Conventional on-pump bypass surgery produces better long-term results than off-pump techniques

In contrast to trial results, actual clinical experience indicates that patients who receive conventional on-pump procedures are more likely to survive 3 years without need for another procedure than patients treated with an off-pump technique, according to an article in the February 18th issue of the Journal of the American College of Cardiology.

"If you looked up other studies, you would come to the conclusion that the off-pump procedure is the better way to go; but [these results] certainly show that conclusion is not borne out by this study that was done in a larger setting," said Edward L. Hannan, PhD.

Rather than a controlled trial in which a small, selected set of patients is randomized to receive a particular operation, the researchers took an observational approach in order to see happened in the real world of routine clinical practice. Because the state of New York collects, and makes public, information on every bypass procedure, the researchers were able to compare outcomes from 9,135 off-pump coronary artery bypass graft procedures and 59,044 conventional on-pump bypass operations that were done from 1997 to 2000.

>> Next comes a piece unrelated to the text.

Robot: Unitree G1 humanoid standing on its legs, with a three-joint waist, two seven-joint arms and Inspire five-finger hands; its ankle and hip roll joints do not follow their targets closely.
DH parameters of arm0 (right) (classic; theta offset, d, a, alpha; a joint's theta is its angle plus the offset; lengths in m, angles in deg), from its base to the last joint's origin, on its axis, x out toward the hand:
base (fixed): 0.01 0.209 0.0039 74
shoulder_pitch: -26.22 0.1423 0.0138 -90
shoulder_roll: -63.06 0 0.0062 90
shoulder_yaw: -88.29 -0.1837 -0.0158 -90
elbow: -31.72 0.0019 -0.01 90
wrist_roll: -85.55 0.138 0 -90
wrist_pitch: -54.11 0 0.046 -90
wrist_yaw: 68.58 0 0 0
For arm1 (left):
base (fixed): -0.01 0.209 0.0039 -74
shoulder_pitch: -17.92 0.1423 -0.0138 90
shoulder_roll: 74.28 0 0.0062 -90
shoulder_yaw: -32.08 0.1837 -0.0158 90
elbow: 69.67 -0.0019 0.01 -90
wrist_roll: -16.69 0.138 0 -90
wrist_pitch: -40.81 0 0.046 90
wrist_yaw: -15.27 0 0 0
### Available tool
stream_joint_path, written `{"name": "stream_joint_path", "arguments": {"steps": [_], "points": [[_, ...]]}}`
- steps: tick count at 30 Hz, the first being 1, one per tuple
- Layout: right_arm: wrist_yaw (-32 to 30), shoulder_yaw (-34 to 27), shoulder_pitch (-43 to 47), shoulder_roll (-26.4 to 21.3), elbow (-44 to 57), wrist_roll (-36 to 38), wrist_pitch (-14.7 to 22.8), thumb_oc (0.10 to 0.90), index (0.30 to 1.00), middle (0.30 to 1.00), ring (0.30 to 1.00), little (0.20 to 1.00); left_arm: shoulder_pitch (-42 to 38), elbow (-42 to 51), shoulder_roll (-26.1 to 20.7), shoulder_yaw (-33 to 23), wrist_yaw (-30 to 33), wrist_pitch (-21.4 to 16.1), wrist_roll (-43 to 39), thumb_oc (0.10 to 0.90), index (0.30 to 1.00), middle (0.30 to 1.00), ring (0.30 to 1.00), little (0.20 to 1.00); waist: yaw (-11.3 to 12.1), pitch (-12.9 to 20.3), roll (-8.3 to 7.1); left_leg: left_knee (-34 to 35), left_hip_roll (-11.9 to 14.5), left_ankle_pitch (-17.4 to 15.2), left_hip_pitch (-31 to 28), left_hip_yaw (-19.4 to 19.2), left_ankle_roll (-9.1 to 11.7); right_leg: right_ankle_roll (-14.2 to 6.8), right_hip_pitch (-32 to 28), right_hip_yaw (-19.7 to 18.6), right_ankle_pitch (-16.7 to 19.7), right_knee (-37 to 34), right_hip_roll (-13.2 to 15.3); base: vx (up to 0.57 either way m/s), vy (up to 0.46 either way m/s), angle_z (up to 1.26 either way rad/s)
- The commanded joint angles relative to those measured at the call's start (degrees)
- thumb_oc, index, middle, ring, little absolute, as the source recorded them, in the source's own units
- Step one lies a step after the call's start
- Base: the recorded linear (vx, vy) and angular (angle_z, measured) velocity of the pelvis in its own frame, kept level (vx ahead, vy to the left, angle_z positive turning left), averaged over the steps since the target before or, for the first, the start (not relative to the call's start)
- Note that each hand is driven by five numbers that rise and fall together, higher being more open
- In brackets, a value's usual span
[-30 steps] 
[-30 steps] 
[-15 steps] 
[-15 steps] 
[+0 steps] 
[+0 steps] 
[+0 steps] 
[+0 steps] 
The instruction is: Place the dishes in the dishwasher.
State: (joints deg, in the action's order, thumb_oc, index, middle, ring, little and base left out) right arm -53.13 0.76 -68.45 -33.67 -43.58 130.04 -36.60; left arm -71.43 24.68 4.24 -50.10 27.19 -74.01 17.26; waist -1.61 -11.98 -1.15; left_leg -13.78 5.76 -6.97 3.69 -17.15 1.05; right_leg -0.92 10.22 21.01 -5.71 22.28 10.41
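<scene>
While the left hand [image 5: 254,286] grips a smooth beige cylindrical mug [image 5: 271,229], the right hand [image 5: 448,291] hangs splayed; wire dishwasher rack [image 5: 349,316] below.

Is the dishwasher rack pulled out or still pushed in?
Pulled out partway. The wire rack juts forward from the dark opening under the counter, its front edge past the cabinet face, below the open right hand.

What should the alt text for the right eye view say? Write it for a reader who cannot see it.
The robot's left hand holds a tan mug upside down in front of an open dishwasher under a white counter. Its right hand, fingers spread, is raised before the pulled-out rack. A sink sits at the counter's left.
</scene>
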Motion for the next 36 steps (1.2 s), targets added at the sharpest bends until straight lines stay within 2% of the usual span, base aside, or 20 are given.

Short-term survival rates were not significantly different for the two procedures. However, on-pump patients had higher three-year survival (adjusted risk ratio [RR] = 1.086, p = 0.045) and higher freedom from death or revascularization (adjusted RR = 1.232, p < 0.001).

Hannan noted that operating on a beating heart during an off-pump procedure can be technically challenging. In order to look for improvement in outcomes as surgeons gained more experience, the researchers did a separate analysis using data from only the final two years of the study period.

"When we did that we found that the long-term mortality between the two groups was not significantly different, but there was still an advantage for the on-pump patients in the long-term freedom from death or revascularization," he said.

There were some differences between the patients receiving each type of bypass surgery. The off-pump group had a significantly higher prevalence rate of older patients, women, and African-Americans. The off-pump patients also were more likely to show signs of heart failure, stroke, and some other diseases, as well as previous open-heart surgery. Patients who underwent an on-pump procedure were more likely to have just had a myocardial infarction, to have had CPR, and to have more coronary artery disease. However, when researchers analyzed their data to try to control for these differences in the patient groups, Hannan said the results still indicated an advantage for the on-pump procedure.

The newer, off-pump procedure has been gaining popularity in part because of reports linking the conventional on-pump procedure to potential problems with mental function. However, this study did not address that issue because mental status and neurological information is not included in the database.

Michael M. Madani, MD, who was not part of the research team, said that although the current study is a powerful analysis of a very large database, the results paint a picture only of the early days of off-pump bypass surgery. He pointed out that the devices used to stabilize the graft area during an off-pump bypass procedure were still evolving during the late 1990s. He said the devices now being used didn't become available until about the time the study period ended.

"The authors pointed out that some of the key findings, like the three-year survival benefit for the on-pump patients, were no longer there when they looked at the most recent data. In fact, when they limited it to the last two years of the study period, it seemed like the data was more in favor of the off-pump procedure," Madani asserted.